§ **What to produce**: Please transcribe the data that follows exactly as given, leaving out every picture.

§ **Dataset content**:

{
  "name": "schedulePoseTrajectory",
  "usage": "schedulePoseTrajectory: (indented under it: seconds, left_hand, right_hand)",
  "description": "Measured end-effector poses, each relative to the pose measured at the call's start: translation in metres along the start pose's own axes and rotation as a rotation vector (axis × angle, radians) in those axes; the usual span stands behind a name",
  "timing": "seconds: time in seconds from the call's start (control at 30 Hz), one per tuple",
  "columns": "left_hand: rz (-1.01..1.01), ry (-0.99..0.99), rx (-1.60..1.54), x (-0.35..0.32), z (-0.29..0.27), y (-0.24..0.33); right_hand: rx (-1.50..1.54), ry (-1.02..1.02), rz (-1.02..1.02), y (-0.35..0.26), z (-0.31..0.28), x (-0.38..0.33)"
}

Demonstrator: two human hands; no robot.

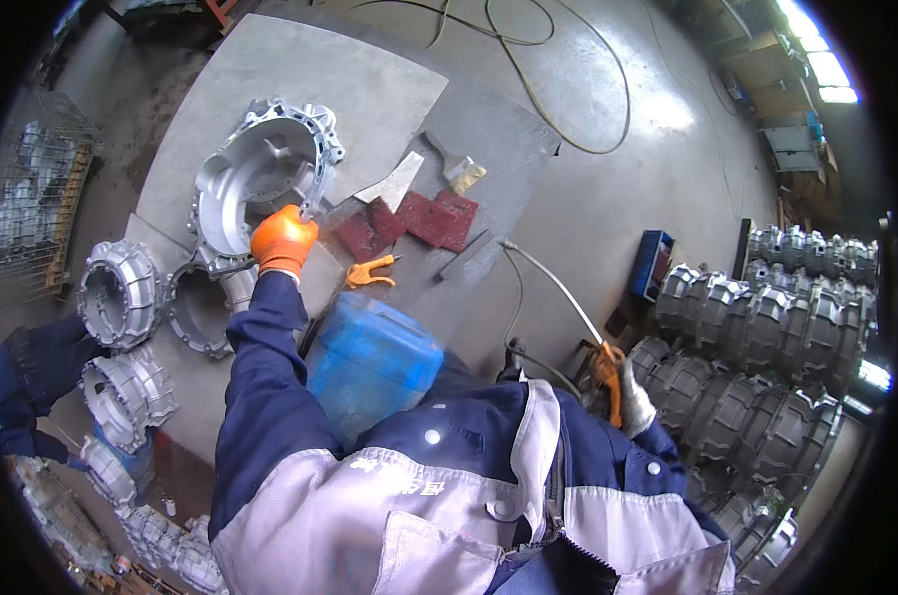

§ **Problem solution**:
{
  "name": "schedulePoseTrajectory",
  "usage": "schedulePoseTrajectory: (indented under it: seconds, left_hand, right_hand)",
  "description": "Measured end-effector poses, each relative to the pose measured at the call's start: translation in metres along the start pose's own axes and rotation as a rotation vector (axis × angle, radians) in those axes; the usual span stands behind a name",
  "timing": "seconds: time in seconds from the call's start (control at 30 Hz), one per tuple",
  "columns": "left_hand: rz (-1.01..1.01), ry (-0.99..0.99), rx (-1.60..1.54), x (-0.35..0.32), z (-0.29..0.27), y (-0.24..0.33); right_hand: rx (-1.50..1.54), ry (-1.02..1.02), rz (-1.02..1.02), y (-0.35..0.26), z (-0.31..0.28), x (-0.38..0.33)"
}

Demonstrator: two human hands; no robot.

This exercise requires no further response.